La skieuse de bosses Alli Macuga et la patineuse de vitesse Erin Jackson réfléchissent aux signaux spécifiques qu'ils souhaitent utiliser dans leurs courses. La biathlète Deedra Irwin et la skieuse acrobatique Jaelin Kauf se donnent un discours d'encouragement stimulant. De nombreux athlètes Santé des femmes a parlé de danser avec Taylor Swift avant de concourir (les concurrents de classe mondiale peuvent aussi le faire avec le cœur brisé).

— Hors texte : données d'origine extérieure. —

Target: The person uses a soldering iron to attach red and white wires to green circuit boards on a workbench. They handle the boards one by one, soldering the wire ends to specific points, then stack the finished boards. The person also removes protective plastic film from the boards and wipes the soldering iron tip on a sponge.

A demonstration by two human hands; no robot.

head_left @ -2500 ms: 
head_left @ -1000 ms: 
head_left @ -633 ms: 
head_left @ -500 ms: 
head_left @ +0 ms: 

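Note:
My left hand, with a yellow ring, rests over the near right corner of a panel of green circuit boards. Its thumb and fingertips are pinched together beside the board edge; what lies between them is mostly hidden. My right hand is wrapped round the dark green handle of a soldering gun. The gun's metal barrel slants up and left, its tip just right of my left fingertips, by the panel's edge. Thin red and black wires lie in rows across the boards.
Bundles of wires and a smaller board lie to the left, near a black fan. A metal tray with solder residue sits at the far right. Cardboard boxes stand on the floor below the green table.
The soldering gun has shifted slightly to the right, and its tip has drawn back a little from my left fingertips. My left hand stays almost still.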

Pour certains athlètes, plus l’ambiance de la fête est grande, mieux c’est. La skieuse para-alpine Audrey Crowley se prépare avec une chanson de T. Swift pour se mettre dans l'espace libre parfait. « Adopter ce mode loufoque et amusant m'aide vraiment à donner le meilleur de moi-même sur la colline », dit-elle. Les coéquipiers de saut à ski de Sam Macuga font exploser Pitbull sur des haut-parleurs pour se lancer dans une immense pente. Oksana Masters, l'athlète paralympique américaine la plus décorée, discute avec tout le monde autour d'elle. « Honnêtement, je suis que « Je suis une coéquipière… J'aime parler », dit-elle. « Je suis juste très énergique. »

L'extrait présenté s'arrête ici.